PROBLEM DESCRIPTION
Your output should be the exact lines from the start of the data through the line containing "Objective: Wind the", with no pictures.

THE DATA

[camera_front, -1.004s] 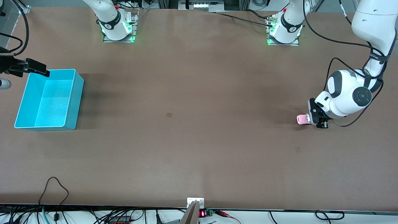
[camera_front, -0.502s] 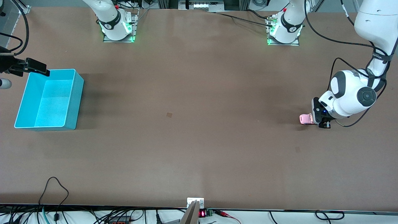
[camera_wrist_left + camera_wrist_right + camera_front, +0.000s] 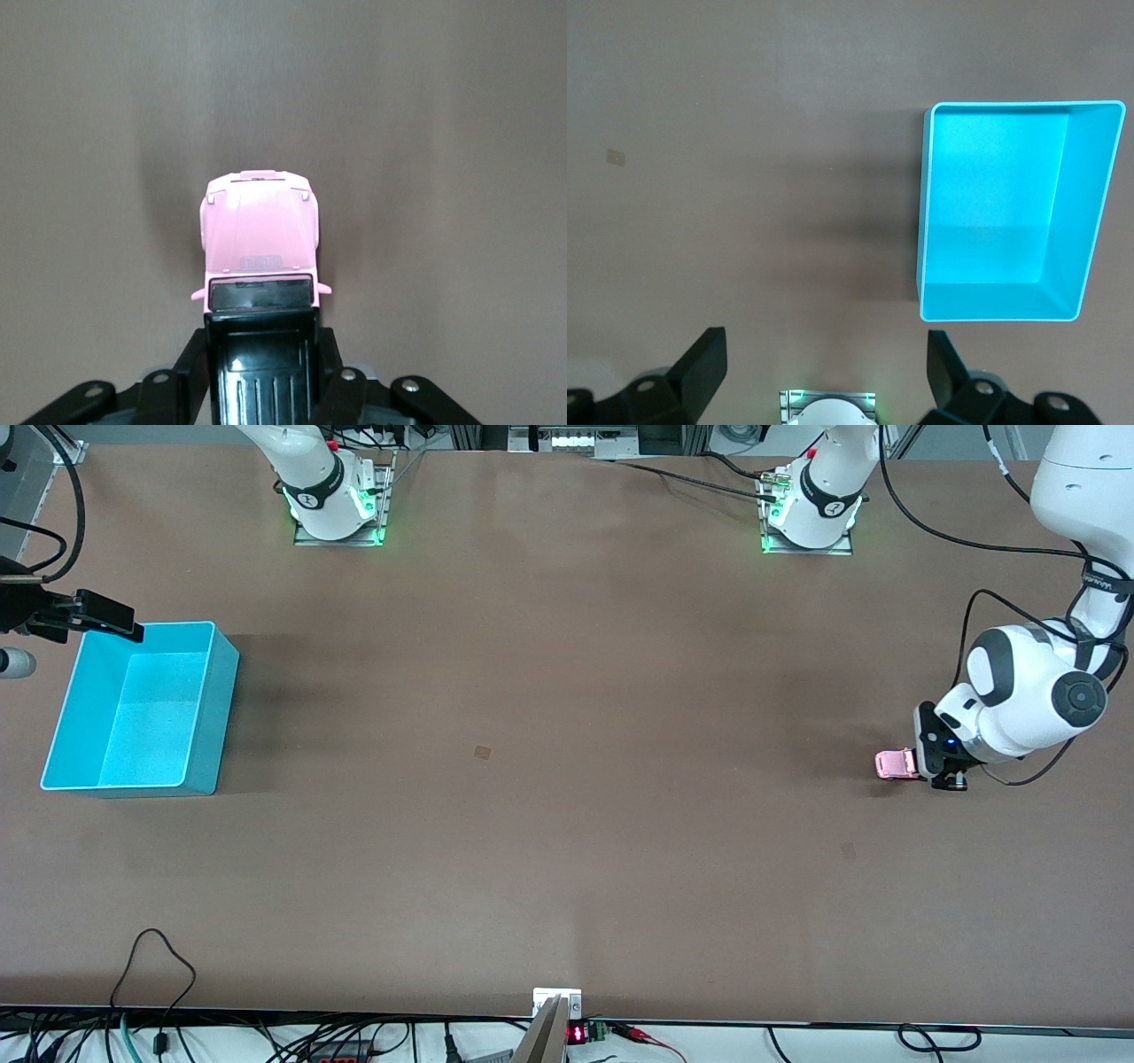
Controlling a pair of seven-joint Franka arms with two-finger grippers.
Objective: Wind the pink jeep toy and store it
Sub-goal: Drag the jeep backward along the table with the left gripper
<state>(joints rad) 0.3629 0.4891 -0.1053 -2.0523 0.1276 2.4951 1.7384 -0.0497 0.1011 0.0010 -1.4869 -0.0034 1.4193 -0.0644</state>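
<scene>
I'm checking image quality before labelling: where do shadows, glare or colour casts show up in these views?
Front view: soft shadow on the table beside the turquoise bin, and green glow at both arm bases. Left wrist view: dark shadow flanks the pink jeep toy held in the left pincer; its black roof reflects light. Right wrist view: the bin's shadow streaks the table, right pincer dark in the foreground.

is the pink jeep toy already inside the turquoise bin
No, the pink jeep toy sits in the left claw, and the turquoise bin holds nothing.
</scene>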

EXERCISE OUTPUT
[camera_front, -1.004s] 
[camera_front, -0.502s] 
[camera_wrist_left + camera_wrist_right + camera_front, +0.000s] 
Controlling a pair of seven-joint Franka arms with two-finger grippers.
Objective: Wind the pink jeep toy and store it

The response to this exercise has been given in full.